ROANOKE TIMES

                         Roanoke Times
                 Copyright (c) 1995, Landmark Communications, Inc.

DATE: TUESDAY, January 25, 1994                   TAG: 9401250161
SECTION: NATIONAL/INTERNATIONAL                    PAGE: A-1   EDITION: METRO 
SOURCE: The Washington Post
DATELINE: WASHINGTON                                LENGTH: Medium


JUDGE: PACKWOOD MUST TURN OVER DIARIES

A federal judge Monday upheld the Senate Ethics Committee's subpoena for the diaries of Sen. Bob Packwood, R-Ore., and ruled that Packwood must turn the journals over to the panel as part of its probe of his sexual and official conduct.

U.S. District Judge Thomas Penfield Jackson rejected Packwood's contention that the subpoena violated his constitutional rights to privacy and protection against self-incrimination and held that the materials are "unquestionably relevant in some part" to the committee's probe.
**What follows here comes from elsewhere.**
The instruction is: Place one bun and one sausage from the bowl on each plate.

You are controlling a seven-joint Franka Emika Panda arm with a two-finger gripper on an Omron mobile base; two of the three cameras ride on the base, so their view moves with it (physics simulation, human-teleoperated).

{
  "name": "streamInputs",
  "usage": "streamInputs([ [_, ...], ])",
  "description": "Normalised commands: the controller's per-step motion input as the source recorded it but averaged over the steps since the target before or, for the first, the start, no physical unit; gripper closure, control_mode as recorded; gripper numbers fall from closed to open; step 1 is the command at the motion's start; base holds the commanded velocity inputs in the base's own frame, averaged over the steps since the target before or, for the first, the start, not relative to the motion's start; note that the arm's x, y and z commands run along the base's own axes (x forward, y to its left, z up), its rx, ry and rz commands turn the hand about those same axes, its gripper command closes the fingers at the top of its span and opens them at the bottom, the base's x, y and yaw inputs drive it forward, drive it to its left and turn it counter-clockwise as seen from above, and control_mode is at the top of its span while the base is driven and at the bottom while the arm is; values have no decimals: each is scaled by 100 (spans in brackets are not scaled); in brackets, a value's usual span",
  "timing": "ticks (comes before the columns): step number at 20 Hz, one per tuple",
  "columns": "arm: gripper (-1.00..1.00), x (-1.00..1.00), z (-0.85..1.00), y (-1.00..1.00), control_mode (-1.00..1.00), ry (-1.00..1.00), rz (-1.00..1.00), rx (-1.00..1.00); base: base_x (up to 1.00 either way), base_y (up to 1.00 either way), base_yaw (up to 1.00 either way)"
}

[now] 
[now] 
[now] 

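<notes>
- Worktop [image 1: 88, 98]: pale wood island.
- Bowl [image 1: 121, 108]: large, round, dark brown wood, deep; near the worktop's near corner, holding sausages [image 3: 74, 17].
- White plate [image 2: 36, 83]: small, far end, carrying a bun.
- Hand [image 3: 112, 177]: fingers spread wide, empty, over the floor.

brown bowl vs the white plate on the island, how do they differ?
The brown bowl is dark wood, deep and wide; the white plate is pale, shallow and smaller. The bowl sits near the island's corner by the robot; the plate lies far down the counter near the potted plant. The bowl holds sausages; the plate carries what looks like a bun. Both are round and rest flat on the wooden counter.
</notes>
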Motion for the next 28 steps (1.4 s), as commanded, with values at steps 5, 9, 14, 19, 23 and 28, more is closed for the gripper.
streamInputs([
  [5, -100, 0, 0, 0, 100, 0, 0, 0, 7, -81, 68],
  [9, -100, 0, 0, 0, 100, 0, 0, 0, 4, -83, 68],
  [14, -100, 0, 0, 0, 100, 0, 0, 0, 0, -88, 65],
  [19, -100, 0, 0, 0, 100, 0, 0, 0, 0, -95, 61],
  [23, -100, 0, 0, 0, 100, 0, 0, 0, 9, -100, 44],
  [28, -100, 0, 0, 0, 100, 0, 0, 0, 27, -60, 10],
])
Jackson also affirmed the committee's right to use such a subpoena to investigate allegations of misconduct by a member, saying the subpoena is "not impermissibly broad, even though the diaries might prove compromising to Sen. Packwood in respects the committee has not yet foreseen."

Jackson set a conference for Thursday to determine procedures for production of the diary tapes and transcripts, which he had earlier ordered Packwood's attorneys to surrender to the custody of the court. The materials remain in the court's custody.

Asked whether the senator would appeal and seek a stay of any orders from Jackson, Bobbi Munson, Packwood's press secretary, said, "The senator and his lawyer have not had time to review the ruling."

Jackson's ruling did not address a separate subpoena that the Justice Department has filed for the diaries in an investigation of Packwood's ties to one or more lobbyists who offered jobs to his wife during their divorce proceedings. The department earlier this month intervened in the Senate case, filing its motions under seal of secrecy.

The dispute over Packwood's diaries grew out of the Ethics Committee's already year-long probe of allegations that the senator made unwanted sexual advances to more than two dozen women during his four terms in the Senate and attempted to intimidate them from telling their stories.

The committee insisted on examining the diaries after Packwood referred to them during a deposition in early October, and committee investigators reviewed hundreds of pages before Packwood balked at an entry involving jobs for his then-wife, according to Packwood and Ethics Committee members.